Chapter 14 Flashcards
3 key components of the best practices/open science
transparency
reproducibility
replicability
reproducibility
reproducing identical results from the same data
replicability
replicating results generated from older data by collecting new data through similar procedures
what does replication give to a study
credibility
3 types of replication
direct replication
conceptual replication
replication-plus-extension
direct replication
the original study is repeated as similarly as possible to determine whether the original effect is found in the new data
conceptual replication
the same research question and same conceptual variables but different operationalizations
in replication plus extension in what 2 ways can you replicate the original study
- add another level to an existing IV
- add another variable (makes it a factorial design)
what does a meta-analysis yield?
a quantitative summary of a scientific literature/ an average of the effects from all studies (published and unpublished( on the same variables
scientific literature
series of related studies conducted by different researchers who have tested similar variables
limitations to meta-analyses
null and opposite effects are rarely published so a meta analysis might overestimate the true effect size (file drawer problem)
solution to the file drawer problem of meta-analyses
actively seek unpublished data and use social media forums
origin of the replication crisis
only 39% of a random sample of 100 studies published in journals had been replicated
recommended rxns to the replication crisis
- ask why replication studies might fail
- ask what the best practices are to improve reproducibility
why might a study fail to replicate?
-if direct replication was used when it doesn’t make sense to use it
-if the researchers relied on only 1 replication study
-questionable research practices
best known QRPs
underreporting null fx
p-hacking
HARKing
using small samples
how does underreporting null fx influence readers?

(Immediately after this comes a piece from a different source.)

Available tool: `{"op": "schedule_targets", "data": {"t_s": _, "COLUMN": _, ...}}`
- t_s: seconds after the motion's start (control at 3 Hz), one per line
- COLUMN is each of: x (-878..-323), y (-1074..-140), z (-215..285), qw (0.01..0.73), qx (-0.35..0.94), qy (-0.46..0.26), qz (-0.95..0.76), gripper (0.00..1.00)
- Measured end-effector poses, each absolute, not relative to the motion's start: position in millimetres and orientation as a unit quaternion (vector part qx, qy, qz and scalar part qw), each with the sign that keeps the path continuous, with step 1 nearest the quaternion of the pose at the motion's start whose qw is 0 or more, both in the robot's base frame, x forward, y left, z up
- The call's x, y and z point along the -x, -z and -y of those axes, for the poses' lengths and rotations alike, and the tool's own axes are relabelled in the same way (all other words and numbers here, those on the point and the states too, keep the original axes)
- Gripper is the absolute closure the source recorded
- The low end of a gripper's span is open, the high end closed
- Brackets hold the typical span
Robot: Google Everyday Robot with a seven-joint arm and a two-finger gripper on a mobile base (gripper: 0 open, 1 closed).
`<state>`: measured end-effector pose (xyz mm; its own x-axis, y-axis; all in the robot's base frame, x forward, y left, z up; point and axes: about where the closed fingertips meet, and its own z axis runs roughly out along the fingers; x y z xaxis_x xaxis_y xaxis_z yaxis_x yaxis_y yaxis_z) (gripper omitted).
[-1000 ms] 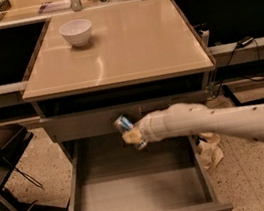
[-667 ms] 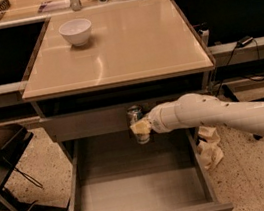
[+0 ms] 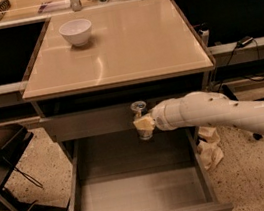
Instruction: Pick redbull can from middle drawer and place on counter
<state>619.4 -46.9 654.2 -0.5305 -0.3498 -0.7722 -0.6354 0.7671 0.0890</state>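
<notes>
Can (image 3: 139,109): upright, just below the bench (image 3: 113,55) front edge.
Gripper (image 3: 143,124): same spot, fingers (image 3: 148,123) closed around the can.
Drawer (image 3: 137,195): open under the bench, can lifted out.
Bowl (image 3: 76,32): bench's far-left corner.
Step, likely: carrying up.
Next: raise the can past the bench edge and set it down away from the bowl.

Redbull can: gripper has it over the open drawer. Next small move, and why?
Probably raise it straight up. The gripper holds the redbull can upright above the middle drawer, but below the counter edge, so moving forward now would likely hit the cabinet front.
</notes>
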Motion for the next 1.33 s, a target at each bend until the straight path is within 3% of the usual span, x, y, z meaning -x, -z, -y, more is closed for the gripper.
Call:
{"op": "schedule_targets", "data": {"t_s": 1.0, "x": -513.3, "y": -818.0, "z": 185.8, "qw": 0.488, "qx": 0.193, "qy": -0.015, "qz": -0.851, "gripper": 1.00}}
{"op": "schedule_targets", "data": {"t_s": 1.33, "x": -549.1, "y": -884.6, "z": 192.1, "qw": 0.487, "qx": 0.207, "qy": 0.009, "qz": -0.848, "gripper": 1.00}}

makes people think that the effects are stronger than they actually are
p-hacking
when researchers try running different statistical analyses or computing their data differently than they originally intended (in hopes of obtaining a significant p value, it’s not done intentionally but they can become biased and not be aware they’re doing it)
HARKing
hypothesizing after the results are known; misleads readers about the strength of the evidence
why can a small sample size be problematic
the study’s estimate is usually imprecise and not replicable because it doesn’t take many extreme variables to greatly influence the data set
best practices for scientific studies
pre-registration
power analysis
report all analyses
report all variables measured
report all conditions
pre-registration
preregister the study’s methods, hypotheses and statistical analyses online BEFORE DATA COLLECTION
power analysis
determines the adequate sample size according to the design; done before submission to ethics committee
what 2 factors are considered in external validity
-how well the results can generalize to a population of interest
-how the sample was selected (random?)